[Collection entries]
######

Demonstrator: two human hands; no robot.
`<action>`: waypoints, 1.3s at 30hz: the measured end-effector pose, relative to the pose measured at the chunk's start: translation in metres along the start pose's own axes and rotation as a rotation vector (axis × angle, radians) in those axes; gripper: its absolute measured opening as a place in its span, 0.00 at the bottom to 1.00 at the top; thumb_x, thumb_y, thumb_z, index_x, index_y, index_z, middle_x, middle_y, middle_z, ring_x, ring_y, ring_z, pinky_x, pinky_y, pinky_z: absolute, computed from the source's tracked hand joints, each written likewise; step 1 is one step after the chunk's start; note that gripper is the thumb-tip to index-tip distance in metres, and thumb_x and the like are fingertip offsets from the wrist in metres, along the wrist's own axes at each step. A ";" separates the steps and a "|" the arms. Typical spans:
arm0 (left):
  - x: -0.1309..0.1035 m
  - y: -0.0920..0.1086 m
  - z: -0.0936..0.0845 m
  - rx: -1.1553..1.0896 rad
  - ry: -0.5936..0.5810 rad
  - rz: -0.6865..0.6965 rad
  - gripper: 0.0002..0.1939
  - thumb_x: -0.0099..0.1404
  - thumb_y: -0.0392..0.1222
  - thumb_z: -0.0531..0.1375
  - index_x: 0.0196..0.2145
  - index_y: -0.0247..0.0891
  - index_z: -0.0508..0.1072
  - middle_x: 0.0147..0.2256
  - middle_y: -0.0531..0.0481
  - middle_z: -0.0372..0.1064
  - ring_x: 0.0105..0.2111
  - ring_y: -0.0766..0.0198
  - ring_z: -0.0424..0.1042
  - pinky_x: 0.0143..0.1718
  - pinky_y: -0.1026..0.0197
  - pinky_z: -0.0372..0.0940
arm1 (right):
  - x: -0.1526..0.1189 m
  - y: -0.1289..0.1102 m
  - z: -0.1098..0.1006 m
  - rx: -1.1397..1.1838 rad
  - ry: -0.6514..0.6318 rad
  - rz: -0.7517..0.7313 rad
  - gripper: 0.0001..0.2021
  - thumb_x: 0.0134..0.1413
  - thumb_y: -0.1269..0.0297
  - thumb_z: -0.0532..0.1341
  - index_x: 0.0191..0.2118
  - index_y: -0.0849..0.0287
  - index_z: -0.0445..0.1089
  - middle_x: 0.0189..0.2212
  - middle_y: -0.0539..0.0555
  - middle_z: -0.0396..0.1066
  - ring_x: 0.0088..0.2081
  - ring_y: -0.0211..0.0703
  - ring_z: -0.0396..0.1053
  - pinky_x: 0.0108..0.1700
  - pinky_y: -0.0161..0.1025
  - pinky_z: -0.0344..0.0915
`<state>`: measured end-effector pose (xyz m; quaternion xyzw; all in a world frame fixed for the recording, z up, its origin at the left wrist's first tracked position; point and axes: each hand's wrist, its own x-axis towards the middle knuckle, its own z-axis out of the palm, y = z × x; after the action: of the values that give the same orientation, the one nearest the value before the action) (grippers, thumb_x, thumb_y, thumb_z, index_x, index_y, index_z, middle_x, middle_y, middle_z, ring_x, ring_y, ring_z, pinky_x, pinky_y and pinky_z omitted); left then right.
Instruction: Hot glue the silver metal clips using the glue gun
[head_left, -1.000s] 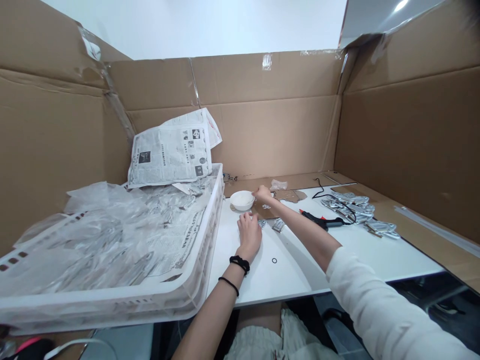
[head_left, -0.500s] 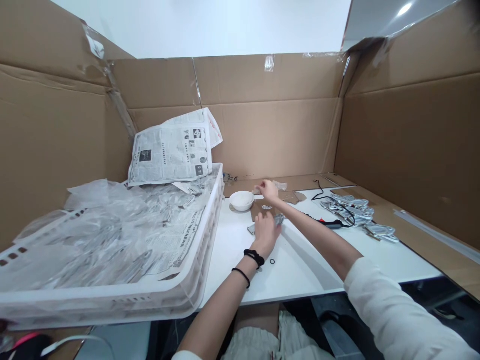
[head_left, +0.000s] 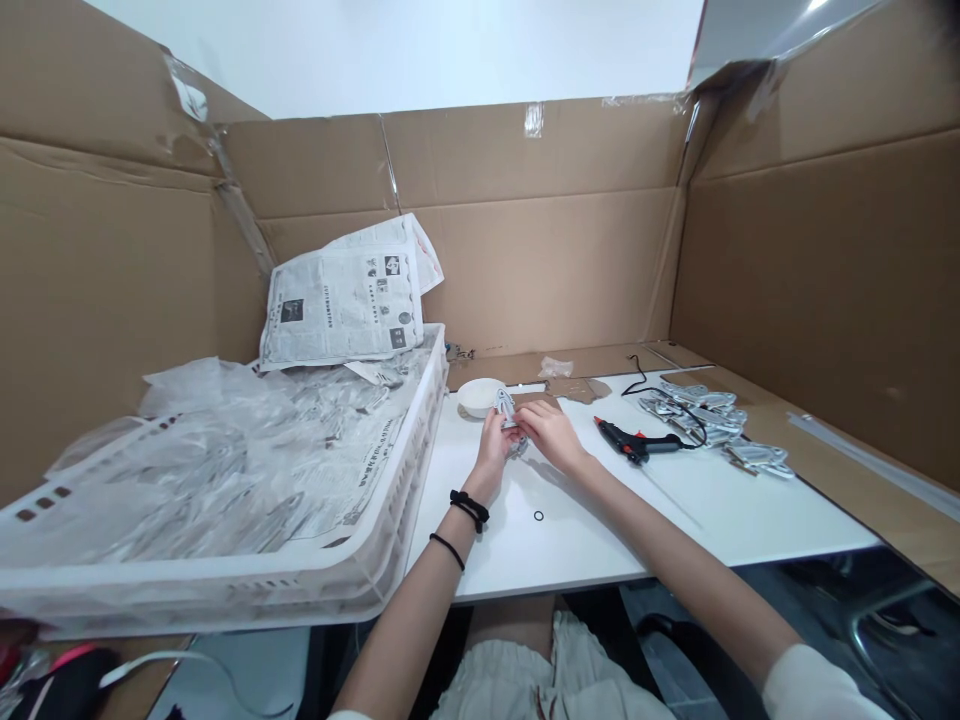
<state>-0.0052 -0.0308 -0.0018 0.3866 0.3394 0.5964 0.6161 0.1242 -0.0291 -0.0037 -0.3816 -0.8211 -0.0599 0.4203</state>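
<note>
My left hand [head_left: 493,450] is closed on a coiled grey-white cable bundle [head_left: 505,404], lifted just above the table beside the white bowl [head_left: 477,399]. Against the lower part of that bundle, my right hand [head_left: 551,434] has its fingers pinched together; the exact spot they grip is hidden. A small brown cardboard piece [head_left: 546,398] lies just behind the hands. On the white tabletop [head_left: 577,545] nearer to me is a small black ring [head_left: 538,516].
A black glue gun [head_left: 637,440] with an orange-red tip lies right of my hands, its cord running back. Several cable bundles [head_left: 701,415] are heaped further right. At left stands a large white crate [head_left: 405,540] with newspaper [head_left: 345,305] and plastic-wrapped items. Cardboard walls [head_left: 555,265] surround the table.
My right hand has come back from beyond the bowl to meet my left hand, leaving a crumpled clear plastic piece at the back. My left hand has moved left and raised the cable bundle upright.
</note>
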 end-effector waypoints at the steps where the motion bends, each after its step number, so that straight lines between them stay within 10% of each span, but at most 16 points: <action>1: 0.001 -0.001 0.000 0.005 0.003 0.015 0.10 0.57 0.38 0.57 0.37 0.36 0.61 0.29 0.53 0.66 0.25 0.71 0.67 0.29 0.67 0.61 | -0.001 -0.001 0.002 -0.040 -0.015 -0.021 0.11 0.64 0.67 0.51 0.36 0.59 0.70 0.39 0.56 0.73 0.42 0.46 0.67 0.41 0.39 0.61; 9: 0.003 -0.006 -0.004 0.161 0.017 0.065 0.12 0.61 0.45 0.59 0.36 0.35 0.63 0.30 0.52 0.66 0.23 0.73 0.67 0.25 0.69 0.60 | 0.002 -0.007 -0.007 0.060 -0.036 0.078 0.12 0.63 0.66 0.51 0.43 0.57 0.72 0.43 0.56 0.71 0.45 0.47 0.65 0.46 0.41 0.63; 14: 0.005 -0.007 -0.004 0.280 -0.047 0.071 0.15 0.65 0.50 0.54 0.39 0.34 0.63 0.34 0.43 0.72 0.20 0.71 0.68 0.19 0.68 0.55 | -0.010 0.013 -0.055 0.049 0.131 0.450 0.16 0.60 0.70 0.49 0.49 0.60 0.69 0.46 0.57 0.70 0.46 0.47 0.66 0.49 0.42 0.62; 21: -0.001 -0.013 -0.001 0.238 -0.070 0.016 0.17 0.64 0.53 0.55 0.36 0.34 0.62 0.31 0.44 0.72 0.19 0.71 0.66 0.21 0.68 0.56 | -0.070 0.076 -0.125 -0.351 -0.598 0.729 0.32 0.38 0.82 0.52 0.54 0.62 0.68 0.52 0.62 0.66 0.56 0.61 0.58 0.52 0.51 0.59; 24: -0.003 -0.013 -0.001 0.209 -0.093 0.020 0.18 0.60 0.52 0.60 0.36 0.34 0.62 0.31 0.45 0.72 0.20 0.73 0.66 0.21 0.69 0.56 | -0.086 0.095 -0.127 -0.289 -0.689 0.673 0.33 0.35 0.80 0.55 0.52 0.57 0.70 0.51 0.61 0.68 0.54 0.60 0.61 0.52 0.50 0.60; 31: -0.004 -0.014 0.000 0.199 -0.094 0.034 0.16 0.60 0.48 0.60 0.36 0.33 0.61 0.31 0.44 0.72 0.19 0.73 0.64 0.19 0.69 0.53 | -0.082 0.095 -0.123 0.067 -0.475 0.537 0.15 0.41 0.66 0.60 0.40 0.56 0.72 0.38 0.57 0.71 0.41 0.52 0.68 0.43 0.44 0.63; 39: -0.006 -0.019 0.002 0.253 -0.100 0.045 0.11 0.64 0.44 0.56 0.40 0.33 0.62 0.32 0.45 0.71 0.19 0.74 0.64 0.20 0.69 0.54 | -0.024 0.037 -0.090 0.484 0.002 0.807 0.24 0.50 0.40 0.56 0.34 0.61 0.67 0.24 0.51 0.63 0.25 0.37 0.60 0.27 0.35 0.58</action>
<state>0.0048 -0.0363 -0.0179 0.4980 0.3723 0.5424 0.5650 0.2161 -0.0545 0.0281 -0.5611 -0.5970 0.3011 0.4879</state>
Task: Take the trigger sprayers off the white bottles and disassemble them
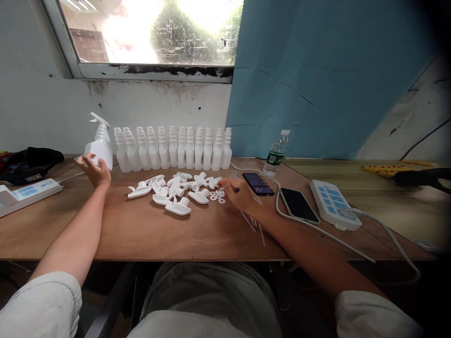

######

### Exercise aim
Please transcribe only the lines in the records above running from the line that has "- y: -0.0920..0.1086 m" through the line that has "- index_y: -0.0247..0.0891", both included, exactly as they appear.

### Task output
  - y: -0.0920..0.1086 m
  - z: -0.0936..0.0845 m
  - rx: -1.1553..1.0896 rad
  - ry: -0.5936..0.5810 rad
  - rz: -0.6865..0.6965 rad
  - gripper: 0.0002..0.1939
  - thumb_x: -0.0099..0.1404
  - thumb_y: -0.0392..0.1222
  - thumb_z: -0.0531..0.1375
  - index_x: 0.0196..0.2145
  - index_y: -0.0247..0.0891

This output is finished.